- [YOUR INSTRUCTIONS]
Include in the reply only the lines from the start of the data below through the line containing "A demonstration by", reproduced exactly and with no pictures.

INFORMATION SUPPLIED below:

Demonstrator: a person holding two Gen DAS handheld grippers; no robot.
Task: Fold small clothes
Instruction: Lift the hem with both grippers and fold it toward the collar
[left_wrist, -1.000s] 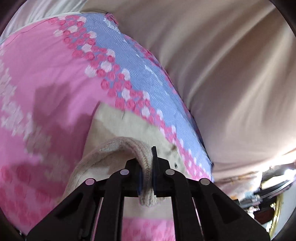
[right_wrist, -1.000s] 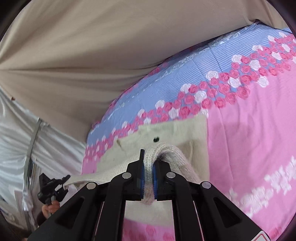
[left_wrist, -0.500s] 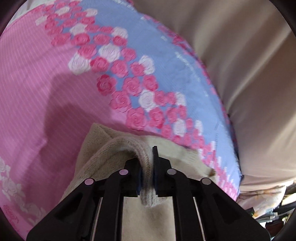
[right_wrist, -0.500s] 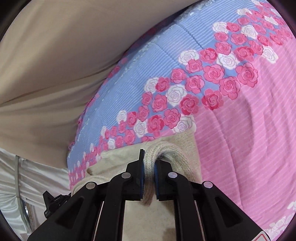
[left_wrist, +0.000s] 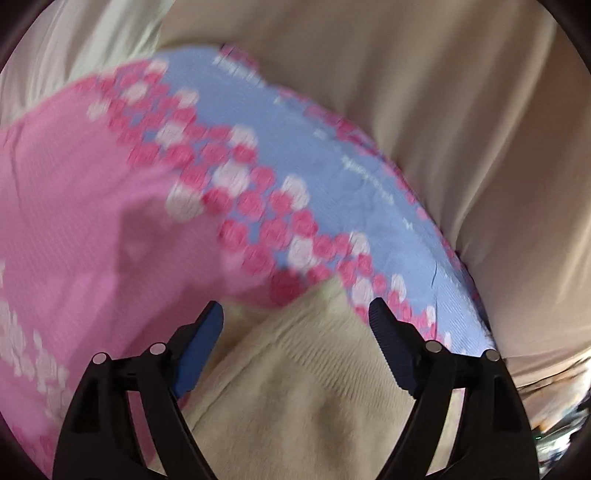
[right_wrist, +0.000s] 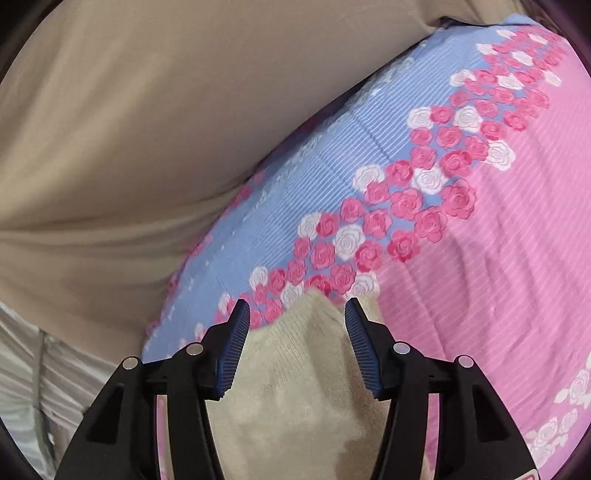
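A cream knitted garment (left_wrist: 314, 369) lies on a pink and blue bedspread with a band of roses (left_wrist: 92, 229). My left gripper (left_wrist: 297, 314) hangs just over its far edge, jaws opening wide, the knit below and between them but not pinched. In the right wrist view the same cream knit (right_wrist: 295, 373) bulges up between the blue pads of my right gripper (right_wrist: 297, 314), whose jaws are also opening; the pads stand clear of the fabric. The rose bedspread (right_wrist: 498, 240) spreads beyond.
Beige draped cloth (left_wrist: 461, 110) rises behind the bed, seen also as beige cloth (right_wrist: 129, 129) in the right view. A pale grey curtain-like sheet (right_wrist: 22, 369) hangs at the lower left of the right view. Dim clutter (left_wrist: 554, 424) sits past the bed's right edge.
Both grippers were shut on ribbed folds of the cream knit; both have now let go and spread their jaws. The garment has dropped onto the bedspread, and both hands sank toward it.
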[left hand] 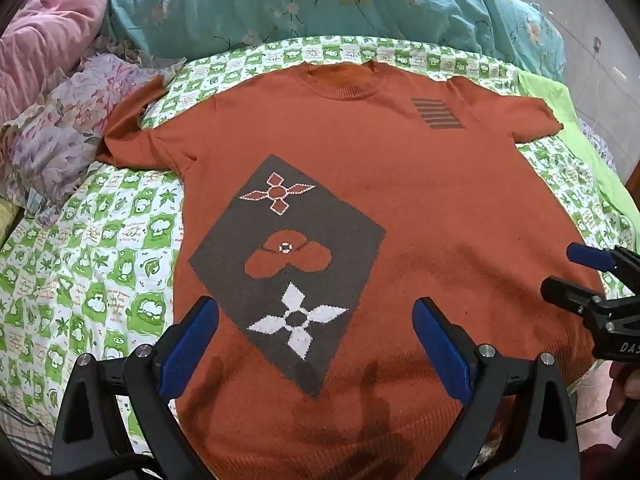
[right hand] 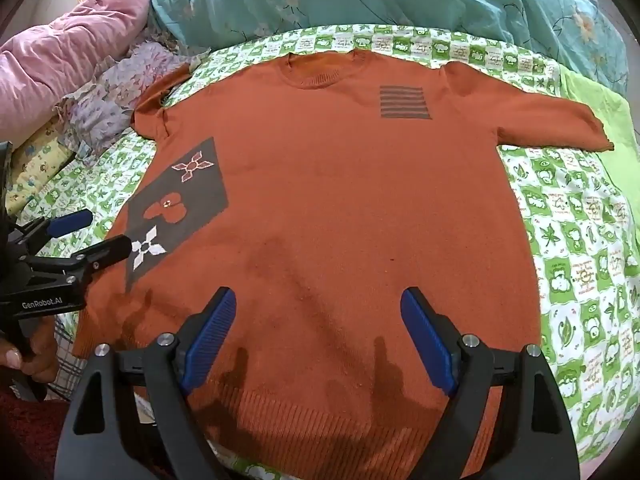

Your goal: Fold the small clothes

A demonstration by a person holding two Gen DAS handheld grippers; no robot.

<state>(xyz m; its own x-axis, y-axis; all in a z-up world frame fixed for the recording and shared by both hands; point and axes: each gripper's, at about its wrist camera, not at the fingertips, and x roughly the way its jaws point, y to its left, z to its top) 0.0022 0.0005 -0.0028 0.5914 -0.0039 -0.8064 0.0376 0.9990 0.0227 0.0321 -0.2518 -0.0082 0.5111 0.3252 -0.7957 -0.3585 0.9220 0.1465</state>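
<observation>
A rust-orange knit sweater [left hand: 420,200] lies flat and face up on the bed, collar far, hem near me, both short sleeves spread out. It has a grey diamond patch [left hand: 288,264] with flower shapes and a grey striped block near the right shoulder. It also shows in the right wrist view [right hand: 340,200]. My left gripper [left hand: 316,320] is open and empty above the lower left part of the sweater. My right gripper [right hand: 316,308] is open and empty above the hem's middle. Each gripper shows in the other's view, the right [left hand: 576,276], the left [right hand: 96,232].
The sweater rests on a green-and-white checked bedsheet [left hand: 100,272]. A teal floral quilt [left hand: 320,0] is bunched along the far side. Pink and lilac bedding [left hand: 48,80] is piled at the far left. A lime-green cloth [right hand: 600,120] lies at the right edge.
</observation>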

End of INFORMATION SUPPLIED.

- [RESULT FOR THIS TASK]
Demonstrator: a person holding two Gen DAS handheld grippers; no robot.
Task: Fold small clothes
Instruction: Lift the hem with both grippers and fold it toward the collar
[left_wrist, -1.000s] 
[right_wrist, -1.000s] 
[left_wrist, -0.500s] 
[right_wrist, -0.500s] 
[left_wrist, +0.000s] 
[right_wrist, +0.000s] 
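A cream knitted garment (left_wrist: 314, 369) lies on a pink and blue bedspread with a band of roses (left_wrist: 92, 229). My left gripper (left_wrist: 297, 314) hangs just over its far edge, jaws opening wide, the knit below and between them but not pinched. In the right wrist view the same cream knit (right_wrist: 295, 373) bulges up between the blue pads of my right gripper (right_wrist: 297, 314), whose jaws are also opening; the pads stand clear of the fabric. The rose bedspread (right_wrist: 498, 240) spreads beyond.
Beige draped cloth (left_wrist: 461, 110) rises behind the bed, seen also as beige cloth (right_wrist: 129, 129) in the right view. A pale grey curtain-like sheet (right_wrist: 22, 369) hangs at the lower left of the right view. Dim clutter (left_wrist: 554, 424) sits past the bed's right edge.
Both grippers were shut on ribbed folds of the cream knit; both have now let go and spread their jaws. The garment has dropped onto the bedspread, and both hands sank toward it.
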[left hand] 
[right hand] 

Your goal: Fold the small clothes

A demonstration by a person holding two Gen DAS handheld grippers; no robot.

The answer was written out completely.